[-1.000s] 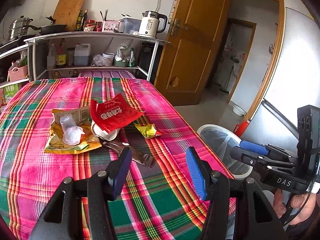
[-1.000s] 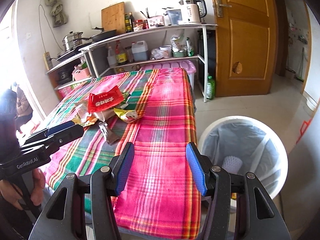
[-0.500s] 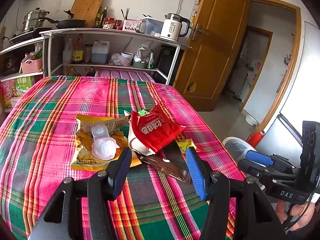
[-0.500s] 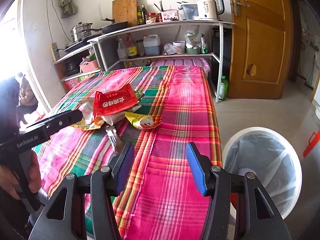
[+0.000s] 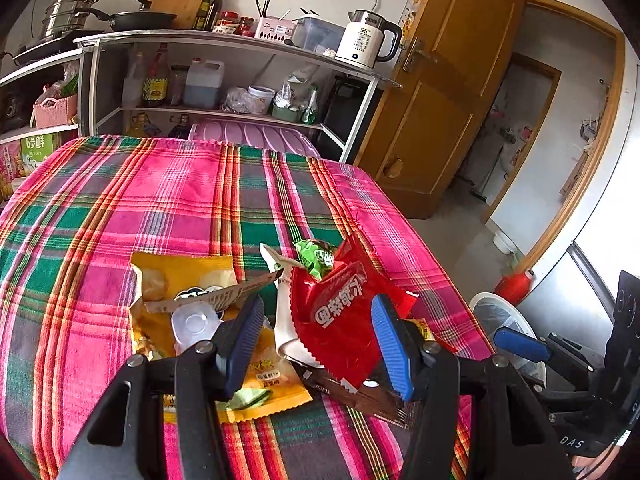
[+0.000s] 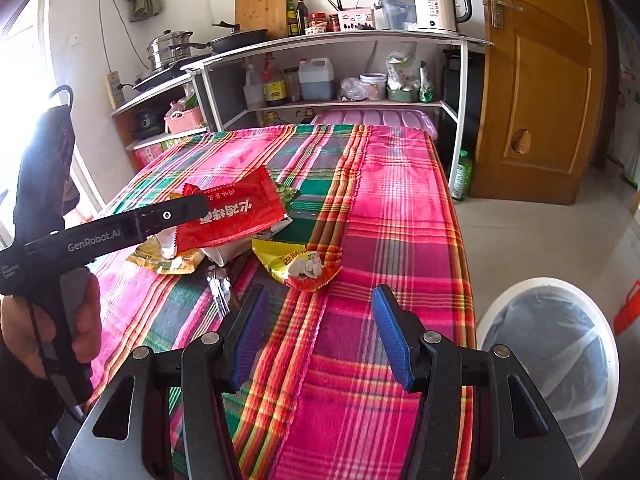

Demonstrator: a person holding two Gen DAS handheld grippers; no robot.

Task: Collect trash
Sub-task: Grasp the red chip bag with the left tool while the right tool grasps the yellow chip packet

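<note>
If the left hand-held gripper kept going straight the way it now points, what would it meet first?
Most likely the red wrapper, which lies between the open jaws of the left hand-held gripper atop the trash pile; exact depth is unclear.

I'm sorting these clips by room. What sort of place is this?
Most likely a home kitchen and dining room: a shelf holds a frying pan, an electric kettle and oil bottles, beside a table with a plaid cloth.

A home kitchen: shelves (image 6: 344,46) crowded with a kettle (image 6: 436,0), stacked pots (image 6: 168,50), a frying pan (image 6: 236,36) and oil bottles (image 6: 274,82), behind a table (image 6: 400,208) in plaid cloth.
</note>
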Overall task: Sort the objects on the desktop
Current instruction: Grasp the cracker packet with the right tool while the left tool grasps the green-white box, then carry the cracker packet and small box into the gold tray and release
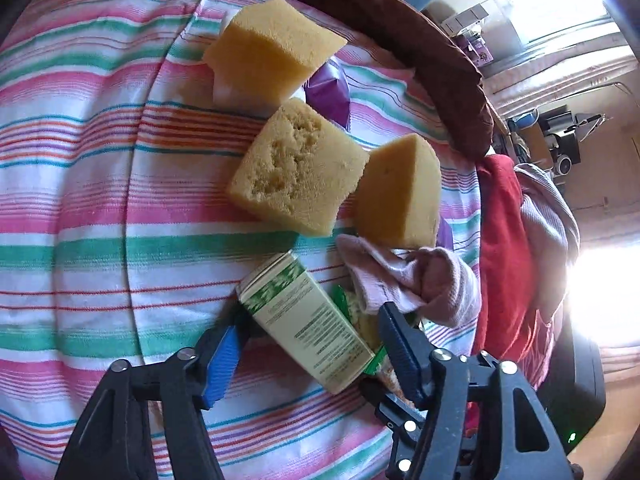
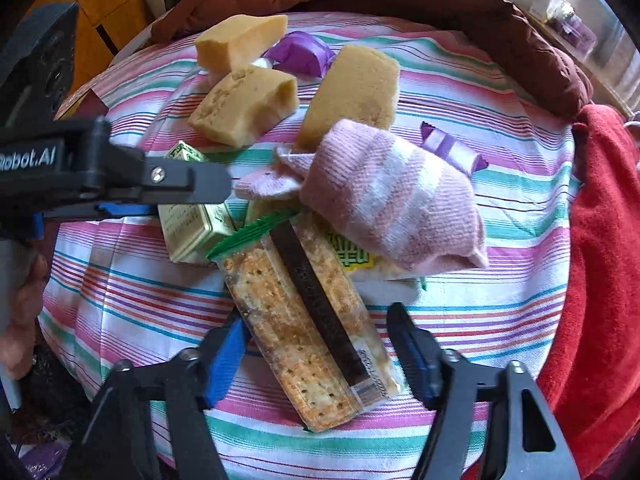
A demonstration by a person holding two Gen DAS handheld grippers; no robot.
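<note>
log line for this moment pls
sorting | left gripper: jaws around green box, grip unclear | right gripper: jaws open around cracker pack

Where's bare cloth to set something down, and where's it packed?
Free: the striped cloth left of the sponges and green box in the left wrist view. Packed: the cluster of sponges, pink sock, cracker pack and purple wrappers, overlapping or touching.

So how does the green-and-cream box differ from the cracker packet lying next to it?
The green-and-cream box is opaque printed card; the cracker packet is clear wrap showing the crackers. The box is shorter and blockier, the packet long and flat. The box sits between the left hand-held gripper's fingers, the packet between the right hand-held gripper's. The pink sock overlaps the packet's far end. Both lie on the striped cloth.
</note>
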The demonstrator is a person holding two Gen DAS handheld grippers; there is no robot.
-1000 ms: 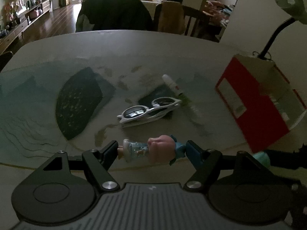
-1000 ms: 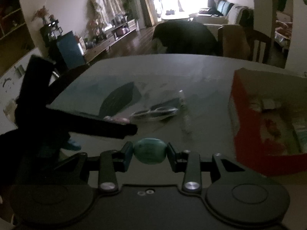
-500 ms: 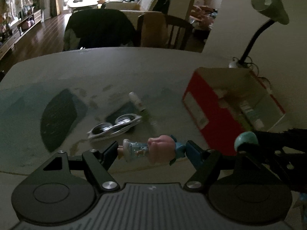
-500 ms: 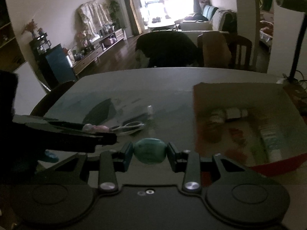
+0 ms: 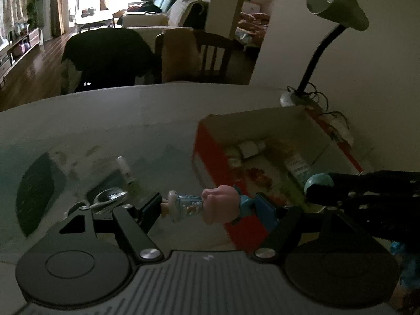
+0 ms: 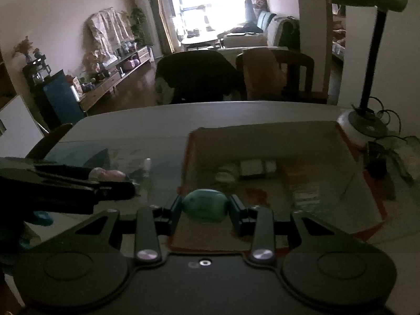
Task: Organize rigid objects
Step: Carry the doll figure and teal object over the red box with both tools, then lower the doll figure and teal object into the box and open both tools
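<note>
Low in the left wrist frame, the left tool [image 5: 207,207] is clenched on a small toy figure [image 5: 203,207], gripped end to end. Its long axis runs across the frame, level with the tool's 2 fingers: the pale feet touch the left finger, and the pink head with its blue cap points toward the right finger. It is carried in the air, above the near left corner of the red box [image 5: 210,155].

At lower centre of the right wrist frame, the right tool [image 6: 205,206] is clenched on a teal egg-shaped stone [image 6: 205,206], its longer axis also across the frame, from finger to finger. It hangs over the near part of the red box's open top.

Judging by this, the step in hand is delivery: both pieces are being brought to the box for dropping in. The next move calls for each tool to come down over a bare patch of the box floor and only then let go, the left one moving further toward the right of its frame so the figure clears the wall.

Further up, the box already holds several small packets and a tube. Left of it on the tabletop [image 5: 105,115] lie a pair of glasses [image 5: 109,197] and a small white bottle [image 5: 124,168]. Beyond the box, at upper right, stands a desk lamp [image 5: 336,8].
</note>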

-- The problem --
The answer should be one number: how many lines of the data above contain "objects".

-- Task result --
2